3. Wat zijn engelen?

 

3.1. Het zijn geesten

 

"zijn zij (de engelen) niet allen dienende geesten" (Hebr. 1:14)

 

Dit wordt over de engelen gezegd.

 

Het zijn dus geesten. Ze hebben geen fysiek lichaam. Daarom zijn ze voor ons onzichtbaar.
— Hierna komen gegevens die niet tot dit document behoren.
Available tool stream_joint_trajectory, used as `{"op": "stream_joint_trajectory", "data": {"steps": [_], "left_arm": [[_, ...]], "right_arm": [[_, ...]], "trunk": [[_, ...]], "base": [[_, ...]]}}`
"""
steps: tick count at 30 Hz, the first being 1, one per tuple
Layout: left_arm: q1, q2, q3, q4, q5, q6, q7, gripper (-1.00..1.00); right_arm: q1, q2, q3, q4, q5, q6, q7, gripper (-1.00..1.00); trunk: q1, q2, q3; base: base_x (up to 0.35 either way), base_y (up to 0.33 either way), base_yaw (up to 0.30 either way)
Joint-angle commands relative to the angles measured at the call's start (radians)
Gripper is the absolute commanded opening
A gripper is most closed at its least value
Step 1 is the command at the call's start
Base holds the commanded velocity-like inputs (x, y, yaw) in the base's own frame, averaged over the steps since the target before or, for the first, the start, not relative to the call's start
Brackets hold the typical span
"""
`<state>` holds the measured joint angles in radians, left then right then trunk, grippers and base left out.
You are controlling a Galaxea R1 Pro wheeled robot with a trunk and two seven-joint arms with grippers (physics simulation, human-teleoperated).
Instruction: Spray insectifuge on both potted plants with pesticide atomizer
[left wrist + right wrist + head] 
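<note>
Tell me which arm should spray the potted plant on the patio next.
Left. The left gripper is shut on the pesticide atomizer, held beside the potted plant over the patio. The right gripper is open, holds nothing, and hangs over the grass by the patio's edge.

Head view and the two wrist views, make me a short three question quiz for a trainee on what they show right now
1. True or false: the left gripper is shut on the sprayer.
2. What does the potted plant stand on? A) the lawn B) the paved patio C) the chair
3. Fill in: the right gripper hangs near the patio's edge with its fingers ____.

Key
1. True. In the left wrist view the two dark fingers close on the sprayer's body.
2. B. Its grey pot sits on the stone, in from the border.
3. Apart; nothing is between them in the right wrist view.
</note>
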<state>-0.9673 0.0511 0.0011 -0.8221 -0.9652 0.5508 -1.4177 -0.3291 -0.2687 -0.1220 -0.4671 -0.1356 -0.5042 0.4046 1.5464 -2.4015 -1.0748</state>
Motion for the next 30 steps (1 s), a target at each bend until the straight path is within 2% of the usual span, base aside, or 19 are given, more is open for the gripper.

Ze kunnen zich wel zichtbaar maken. Daarover later meer.

 

3.2. Het zijn dienende geesten

 

"dienende geesten"  (Hebr. 1:14)

 

Niet zo maar geesten maar dienende geesten. Ze zijn geschapen om God te dienen. In dit vers staat dat de heilige engelen in opdracht van God de gelovigen dienen.

 

"zijn zij niet alle dienende geesten, die uitgezonden worden ten dienste van hen, die het heil zullen beerven" (Hebr. 1:14)

 

3.3. Het zijn persoonlijkheden

 

Het zijn personen. Engelen zijn niet een 'iets' maar een 'iemand'. Het zijn geen robotten.

 

De kenmerken van een persoonlijkheid zijn:zelfbewustzijn, individualiteit, gevoelens, gedachten, een eigen wil.

 

Uit de Bijbel blijkt dat de engelen de kenmerken van een persoonlijkheid hebben.

 

We lezen b.v. over de gevoelens van engelen. Zo staat er in de Bijbel dat er blijdschap bij de engelen over een zondaar die zich bekeert. "Alzo is er, zeg ik u,  blijdschap bij de engelen Gods over een zondaar, die zich bekeert (Lucas 15:10). 

 

Ze zijn ook nieuwsgierig. Van de engelen wordt gezegd dat ze grote interesse in het evangelie hebben. "in welke dingen zelfs engelen begeren een blik te slaan" (1 Petrus 1.12)

 

De engelen hebben ook een eigen wil. Zo hebben b.v. alle engelen op een bepaald moment in het verleden voor of tegen God gekozen. Dit laatste word besproken in hoofdstuk 16 en 17 van de serie bijbelstudies over de engelen.

 

Hun individualiteit blijkt ook het feit dat ze eigen namen hebben. Een engel met de naam Gabriel verscheen aan Zacharias, de vader van Johannes Dooper en aan Maria, de moeder van Jezus. Zie hoe de engel reageerde, met lichte verontwaardiging naar het schijnt, toen Zacharias zijn boodschap niet direct geloofde: "Ik ben Gabriel die voor Gods aangezicht sta ……" (Lucas 1:19)

 

3.4. Het zijn schepselen

 

Engelen zijn door God geschapen.

 

"Looft hem al zijn engelen … dat zij de naam des Heren loven, want Hij gebood en zij waren geschapen" (Psalm 148:2,5)

 

God heeft alles wat is (waaronder de engelen) geschapen, de zichtbare en de onzichtbare dingen. (Kol. 1:16; Openb. 4:11)

 

Dat moet reeds voor de schepping van de mens en voor de schepping van de aarde gebeurd zijn. Want uit de bijbel blijkt dat de engelen erbij  waren toen God de aarde grondvestte.

 

God zei tegen Job: "Waar waart gij, toen Ik de aarde grondvestte? ….wie heeft haar hoeksteen gelegd terwijl de morgensterren tezamen juichten, en al de zonen Gods jubelden?" (Job 38:4-7)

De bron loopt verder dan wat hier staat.